Austria chooses electricity over blackouts.
The climate agenda is dead. https://t.co/mUVH968pHh
— Steve Milloy (@JunkScience) July 10, 2022
By Gregoire Lory
Austria is preparing to reopen a coal-fired power station that closed in 2020, over fears of Russian gas supplies being cut due to the war in Ukraine.
The EU imposed sanctions against Moscow after it started the conflict and European countries are now preparing for retaliation from the Kremlin in relation to energy imports.
According to Christof Kurzmann-Friedl, a site manager at the power plant, every option is needed right now to reduce the impact.
“We are preparing ourselves for the fact that we will no longer have the same certainty of gas flow that we have become accustomed to in recent years and decades, and that every contribution that can be made to replace the use of gas will be called upon,” Kurzmann-Friedl said. “Coal is a particular possibility, let’s put it that way, and could help reduce gas consumption.”
However, the EU has major ambitions to reduce carbon emissions, including a pledge to become carbon neutral by 2050, and restarting the use of coal represents a major setback for the bloc’s goals.
Austria is not the only member state preparing to once again use its coal-fired power plants.
Germany and France have made similar announcements, putting at further risk another of the EU’s climate goals – reducing its greenhouse gas emissions by at least 55% by 2030.
For Geneviève Pons, from the Jacques Delors Institute, the conflict in Ukraine and its economic and energy consequences are a serious threat to all of this.

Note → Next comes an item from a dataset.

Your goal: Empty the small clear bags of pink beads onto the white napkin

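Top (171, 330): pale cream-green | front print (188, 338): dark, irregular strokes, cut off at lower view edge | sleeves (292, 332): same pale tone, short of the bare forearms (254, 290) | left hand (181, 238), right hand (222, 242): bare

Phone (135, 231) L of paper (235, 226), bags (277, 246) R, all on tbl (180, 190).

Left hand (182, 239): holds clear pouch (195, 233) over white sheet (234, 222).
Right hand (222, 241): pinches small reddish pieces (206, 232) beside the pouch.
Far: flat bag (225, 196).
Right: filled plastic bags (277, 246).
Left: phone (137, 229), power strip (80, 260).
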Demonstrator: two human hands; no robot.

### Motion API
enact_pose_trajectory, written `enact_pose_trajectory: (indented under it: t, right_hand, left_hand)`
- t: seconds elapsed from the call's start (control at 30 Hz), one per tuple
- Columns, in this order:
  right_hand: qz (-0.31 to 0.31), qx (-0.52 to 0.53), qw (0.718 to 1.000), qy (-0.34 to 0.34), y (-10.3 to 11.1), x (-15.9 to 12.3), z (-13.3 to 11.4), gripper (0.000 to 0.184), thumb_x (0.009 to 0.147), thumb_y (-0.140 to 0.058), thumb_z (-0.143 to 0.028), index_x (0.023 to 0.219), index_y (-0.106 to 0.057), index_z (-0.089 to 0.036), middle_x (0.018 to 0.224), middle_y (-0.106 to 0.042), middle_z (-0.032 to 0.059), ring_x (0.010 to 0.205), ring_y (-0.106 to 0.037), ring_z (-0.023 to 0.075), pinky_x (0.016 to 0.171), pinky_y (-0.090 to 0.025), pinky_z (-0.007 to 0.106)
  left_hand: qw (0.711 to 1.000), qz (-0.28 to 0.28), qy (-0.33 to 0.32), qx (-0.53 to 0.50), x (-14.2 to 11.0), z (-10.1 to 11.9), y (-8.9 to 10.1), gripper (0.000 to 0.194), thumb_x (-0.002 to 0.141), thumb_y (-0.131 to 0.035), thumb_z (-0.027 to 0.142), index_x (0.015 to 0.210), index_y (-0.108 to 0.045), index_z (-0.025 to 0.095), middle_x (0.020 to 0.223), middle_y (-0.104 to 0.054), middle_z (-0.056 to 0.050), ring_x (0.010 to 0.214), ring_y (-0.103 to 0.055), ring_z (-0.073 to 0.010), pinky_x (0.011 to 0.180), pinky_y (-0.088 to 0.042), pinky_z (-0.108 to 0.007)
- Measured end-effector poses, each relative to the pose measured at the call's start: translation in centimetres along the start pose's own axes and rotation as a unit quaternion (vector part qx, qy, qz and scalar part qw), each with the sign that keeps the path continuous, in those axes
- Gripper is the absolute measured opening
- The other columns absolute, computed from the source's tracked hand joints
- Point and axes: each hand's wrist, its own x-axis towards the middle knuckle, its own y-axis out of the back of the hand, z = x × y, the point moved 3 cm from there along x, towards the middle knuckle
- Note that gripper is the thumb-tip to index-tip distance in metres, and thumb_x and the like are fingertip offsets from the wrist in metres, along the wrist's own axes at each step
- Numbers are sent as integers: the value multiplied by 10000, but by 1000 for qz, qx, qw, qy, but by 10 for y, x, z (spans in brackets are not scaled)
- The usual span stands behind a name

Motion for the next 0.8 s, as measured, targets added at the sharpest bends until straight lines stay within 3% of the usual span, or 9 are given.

“It is quite shocking that we are allowing ourselves to come back to reopening power stations that are twice as polluting as gas power stations,” Pons told Euronews. “We are allowing ourselves to do this rather than pleading for a reduction in consumption and pleading in a really very active way, i.e. by carrying out public campaigns as we did in the past.”
Environmentalists argue that the war in Ukraine must not be used as an excuse to call the Green Pact into question.
They say the opposite – that it should push member states to act more quickly.